If you're operating in a restrictive network environment, the aconf/ volume stores AmneziaWG interface configs separately from standard WireGuard configs. The dashboard manages both from the same UI - select the interface type when creating a new interface.
Securing the Dashboard
Port 10086 should never be directly exposed to the internet. Two practical approaches:
Option A - SSH Port Forwarding
Access the dashboard exclusively over SSH. Add this to your ~/.ssh/config on your local machine:
Host myvpnserver
HostName your-server-ip
User youruser
LocalForward 10086 127.0.0.1:10086
Connect with ssh myvpnserver, then open http://localhost:10086 in your browser. The dashboard is never reachable without an active SSH session.
Option B - Nginx Reverse Proxy with Basic Auth
If you want browser access without an SSH tunnel, proxy the dashboard through Nginx with HTTP Basic Authentication and restrict access by IP:
server {
listen 443 ssl;
server_name wgdash.example.com;
# ... SSL config ...
location / {
allow 203.0.113.0/24; # Your office/home IP range
deny all;
auth_basic "WireGuard Dashboard";
auth_basic_user_file /etc/nginx/.htpasswd;
proxy_pass http://127.0.0.1:10086;
proxy_set_header Host $host;
proxy_set_header X-Real-IP $remote_addr;
}
}
Keeping the Dashboard Updated
WireGuard Dashboard is actively developed. To update to the latest image:
cd /opt/wgdashboard
sudo docker compose pull
sudo docker compose up -d
The conf/, aconf/, and data/ directories are persisted in volumes, so your interfaces, peers, and settings survive the update.

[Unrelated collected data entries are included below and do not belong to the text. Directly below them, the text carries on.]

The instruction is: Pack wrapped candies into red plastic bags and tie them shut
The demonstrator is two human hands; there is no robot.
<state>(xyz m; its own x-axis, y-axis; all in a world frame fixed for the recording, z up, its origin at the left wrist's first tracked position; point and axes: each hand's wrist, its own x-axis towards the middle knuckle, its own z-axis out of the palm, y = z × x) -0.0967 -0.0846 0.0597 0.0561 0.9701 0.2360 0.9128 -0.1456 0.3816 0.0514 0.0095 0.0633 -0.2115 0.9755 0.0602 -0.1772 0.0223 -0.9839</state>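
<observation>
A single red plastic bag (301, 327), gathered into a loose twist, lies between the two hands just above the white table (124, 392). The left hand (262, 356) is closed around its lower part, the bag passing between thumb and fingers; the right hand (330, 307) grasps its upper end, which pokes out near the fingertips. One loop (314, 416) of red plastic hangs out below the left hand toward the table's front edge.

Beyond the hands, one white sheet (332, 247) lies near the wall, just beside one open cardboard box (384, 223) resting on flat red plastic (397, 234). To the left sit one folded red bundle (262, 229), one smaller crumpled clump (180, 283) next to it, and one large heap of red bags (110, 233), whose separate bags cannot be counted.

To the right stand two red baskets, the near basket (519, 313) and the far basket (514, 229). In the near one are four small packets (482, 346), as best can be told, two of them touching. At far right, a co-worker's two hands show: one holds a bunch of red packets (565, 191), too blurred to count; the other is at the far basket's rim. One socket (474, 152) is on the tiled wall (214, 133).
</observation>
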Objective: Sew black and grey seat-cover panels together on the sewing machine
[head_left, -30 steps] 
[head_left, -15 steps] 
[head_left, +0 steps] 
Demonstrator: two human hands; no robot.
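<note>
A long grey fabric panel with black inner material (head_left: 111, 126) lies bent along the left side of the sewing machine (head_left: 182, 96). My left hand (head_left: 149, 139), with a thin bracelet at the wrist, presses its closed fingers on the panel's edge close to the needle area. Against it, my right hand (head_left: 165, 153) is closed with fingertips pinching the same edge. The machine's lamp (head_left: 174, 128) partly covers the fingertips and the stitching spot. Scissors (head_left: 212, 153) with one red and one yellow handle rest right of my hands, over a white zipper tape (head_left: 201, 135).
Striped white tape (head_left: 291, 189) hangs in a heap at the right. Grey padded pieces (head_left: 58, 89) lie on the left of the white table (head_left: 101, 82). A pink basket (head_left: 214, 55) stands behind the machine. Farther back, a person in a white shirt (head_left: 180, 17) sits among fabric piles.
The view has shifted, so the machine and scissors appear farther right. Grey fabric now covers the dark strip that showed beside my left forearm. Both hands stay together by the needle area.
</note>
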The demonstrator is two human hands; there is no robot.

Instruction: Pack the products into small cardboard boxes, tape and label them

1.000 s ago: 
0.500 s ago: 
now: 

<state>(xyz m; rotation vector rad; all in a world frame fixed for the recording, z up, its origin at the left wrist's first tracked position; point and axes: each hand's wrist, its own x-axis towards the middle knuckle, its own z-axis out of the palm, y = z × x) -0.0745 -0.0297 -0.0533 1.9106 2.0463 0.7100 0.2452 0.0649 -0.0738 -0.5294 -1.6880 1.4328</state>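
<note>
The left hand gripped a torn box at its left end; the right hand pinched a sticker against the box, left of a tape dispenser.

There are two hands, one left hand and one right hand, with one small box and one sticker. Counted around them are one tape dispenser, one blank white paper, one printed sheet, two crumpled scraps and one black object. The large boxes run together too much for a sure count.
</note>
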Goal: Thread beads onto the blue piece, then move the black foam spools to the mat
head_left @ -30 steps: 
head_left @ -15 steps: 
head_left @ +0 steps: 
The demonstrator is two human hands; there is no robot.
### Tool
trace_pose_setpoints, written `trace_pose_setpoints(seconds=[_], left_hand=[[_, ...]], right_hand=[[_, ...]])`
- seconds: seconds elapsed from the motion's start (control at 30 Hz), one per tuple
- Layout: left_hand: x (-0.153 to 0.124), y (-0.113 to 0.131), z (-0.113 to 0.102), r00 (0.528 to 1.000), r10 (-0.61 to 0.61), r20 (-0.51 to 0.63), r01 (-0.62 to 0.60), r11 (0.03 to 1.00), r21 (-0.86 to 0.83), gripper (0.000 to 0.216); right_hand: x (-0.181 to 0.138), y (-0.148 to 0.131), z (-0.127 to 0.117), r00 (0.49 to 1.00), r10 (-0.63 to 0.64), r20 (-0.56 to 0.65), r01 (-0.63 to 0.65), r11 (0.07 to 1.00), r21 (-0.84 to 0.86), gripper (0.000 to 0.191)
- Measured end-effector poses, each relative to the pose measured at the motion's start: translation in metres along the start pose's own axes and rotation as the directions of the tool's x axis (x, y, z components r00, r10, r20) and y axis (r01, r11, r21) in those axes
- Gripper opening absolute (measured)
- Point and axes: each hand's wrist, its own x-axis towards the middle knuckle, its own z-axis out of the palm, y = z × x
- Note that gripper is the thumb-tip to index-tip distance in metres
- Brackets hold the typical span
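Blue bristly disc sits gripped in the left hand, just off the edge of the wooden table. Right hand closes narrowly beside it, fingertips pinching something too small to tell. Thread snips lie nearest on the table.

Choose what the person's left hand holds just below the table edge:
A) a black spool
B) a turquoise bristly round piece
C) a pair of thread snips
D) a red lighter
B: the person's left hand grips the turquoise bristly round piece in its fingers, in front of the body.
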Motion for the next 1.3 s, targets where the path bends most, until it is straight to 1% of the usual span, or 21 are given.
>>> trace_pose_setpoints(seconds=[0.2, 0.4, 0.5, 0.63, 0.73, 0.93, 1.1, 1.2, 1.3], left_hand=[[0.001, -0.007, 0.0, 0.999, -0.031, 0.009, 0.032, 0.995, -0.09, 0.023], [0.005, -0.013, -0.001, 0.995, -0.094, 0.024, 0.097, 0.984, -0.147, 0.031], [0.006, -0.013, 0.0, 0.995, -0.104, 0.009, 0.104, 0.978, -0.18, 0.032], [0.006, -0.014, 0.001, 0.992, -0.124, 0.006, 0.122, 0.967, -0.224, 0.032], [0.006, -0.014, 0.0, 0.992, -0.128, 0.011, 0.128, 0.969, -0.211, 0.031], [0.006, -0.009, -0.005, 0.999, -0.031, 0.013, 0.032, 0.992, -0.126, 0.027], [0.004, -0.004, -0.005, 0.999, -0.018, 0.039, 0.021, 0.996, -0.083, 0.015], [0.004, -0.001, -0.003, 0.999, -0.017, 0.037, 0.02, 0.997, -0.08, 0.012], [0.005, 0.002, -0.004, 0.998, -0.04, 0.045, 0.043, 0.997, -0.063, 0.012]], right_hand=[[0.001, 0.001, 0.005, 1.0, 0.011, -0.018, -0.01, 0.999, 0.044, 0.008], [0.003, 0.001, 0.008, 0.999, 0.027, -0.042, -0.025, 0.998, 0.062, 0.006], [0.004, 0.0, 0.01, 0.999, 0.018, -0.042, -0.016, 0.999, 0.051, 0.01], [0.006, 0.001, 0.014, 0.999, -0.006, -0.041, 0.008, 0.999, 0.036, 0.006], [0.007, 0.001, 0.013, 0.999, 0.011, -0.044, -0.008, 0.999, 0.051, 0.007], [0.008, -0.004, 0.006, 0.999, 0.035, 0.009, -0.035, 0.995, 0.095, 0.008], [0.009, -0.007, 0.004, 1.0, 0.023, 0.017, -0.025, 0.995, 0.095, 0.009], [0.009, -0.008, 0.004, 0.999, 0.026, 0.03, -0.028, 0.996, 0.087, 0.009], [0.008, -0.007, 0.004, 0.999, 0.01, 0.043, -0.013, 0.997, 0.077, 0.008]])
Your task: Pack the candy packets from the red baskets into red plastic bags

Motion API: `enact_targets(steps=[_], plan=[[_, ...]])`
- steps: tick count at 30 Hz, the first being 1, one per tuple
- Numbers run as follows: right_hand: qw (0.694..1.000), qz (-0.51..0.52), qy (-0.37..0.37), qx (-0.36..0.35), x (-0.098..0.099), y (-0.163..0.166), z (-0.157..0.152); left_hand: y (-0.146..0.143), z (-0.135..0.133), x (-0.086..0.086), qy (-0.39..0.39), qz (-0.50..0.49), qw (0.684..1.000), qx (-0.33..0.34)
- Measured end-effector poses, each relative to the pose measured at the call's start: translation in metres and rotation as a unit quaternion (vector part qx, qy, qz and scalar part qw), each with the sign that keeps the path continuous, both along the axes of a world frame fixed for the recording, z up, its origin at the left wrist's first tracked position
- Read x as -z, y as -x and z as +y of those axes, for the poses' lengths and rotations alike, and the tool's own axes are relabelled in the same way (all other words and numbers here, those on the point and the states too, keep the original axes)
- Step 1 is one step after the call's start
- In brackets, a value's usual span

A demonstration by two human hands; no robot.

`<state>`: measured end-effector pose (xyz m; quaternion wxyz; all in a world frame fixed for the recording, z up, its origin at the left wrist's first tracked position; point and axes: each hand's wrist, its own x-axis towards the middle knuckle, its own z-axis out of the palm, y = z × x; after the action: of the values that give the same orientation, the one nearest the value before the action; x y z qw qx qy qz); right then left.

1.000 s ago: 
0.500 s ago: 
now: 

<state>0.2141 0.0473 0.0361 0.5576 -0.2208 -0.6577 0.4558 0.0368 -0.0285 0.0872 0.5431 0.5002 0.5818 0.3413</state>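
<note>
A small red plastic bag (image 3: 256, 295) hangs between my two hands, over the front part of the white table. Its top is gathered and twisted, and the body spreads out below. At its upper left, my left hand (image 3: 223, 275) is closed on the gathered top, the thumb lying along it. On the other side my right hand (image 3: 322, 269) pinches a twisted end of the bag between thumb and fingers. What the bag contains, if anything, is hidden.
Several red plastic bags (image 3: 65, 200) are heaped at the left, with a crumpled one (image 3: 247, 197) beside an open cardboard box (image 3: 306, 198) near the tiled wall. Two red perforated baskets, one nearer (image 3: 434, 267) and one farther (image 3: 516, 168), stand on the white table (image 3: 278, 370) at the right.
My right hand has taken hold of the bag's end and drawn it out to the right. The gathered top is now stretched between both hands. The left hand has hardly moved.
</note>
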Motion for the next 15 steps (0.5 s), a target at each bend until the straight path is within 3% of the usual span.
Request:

WireGuard Dashboard vs the Alternatives
Several other projects offer web UIs for WireGuard - Wg-Easy, Wireguard-UI, and Netbird are the most commonly mentioned. WireGuard Dashboard stands out for a few reasons:
- Multi-interface support - most alternatives manage a single interface. WireGuard Dashboard handles up to eleven simultaneously.
- AmneziaWG integration - unique to this project among the popular open-source options.
- Standard config files - reads and writes plain
.conffiles, so you're never locked into the dashboard. Drop it and your WireGuard setup continues working normally. - Active development - the project has seen consistent maintenance and feature additions, unlike some alternatives that have gone quiet.
Summary
WireGuard Dashboard turns a powerful but administratively bare VPN protocol into something you can actually hand off to a team member or revisit six months later without re-reading the manpage. The Docker Compose setup is minimal, the volume layout is clean, and the interface is genuinely well-designed.
If you're running WireGuard in production and managing more than two or three peers, WireGuard Dashboard is the most practical upgrade you can make to your setup.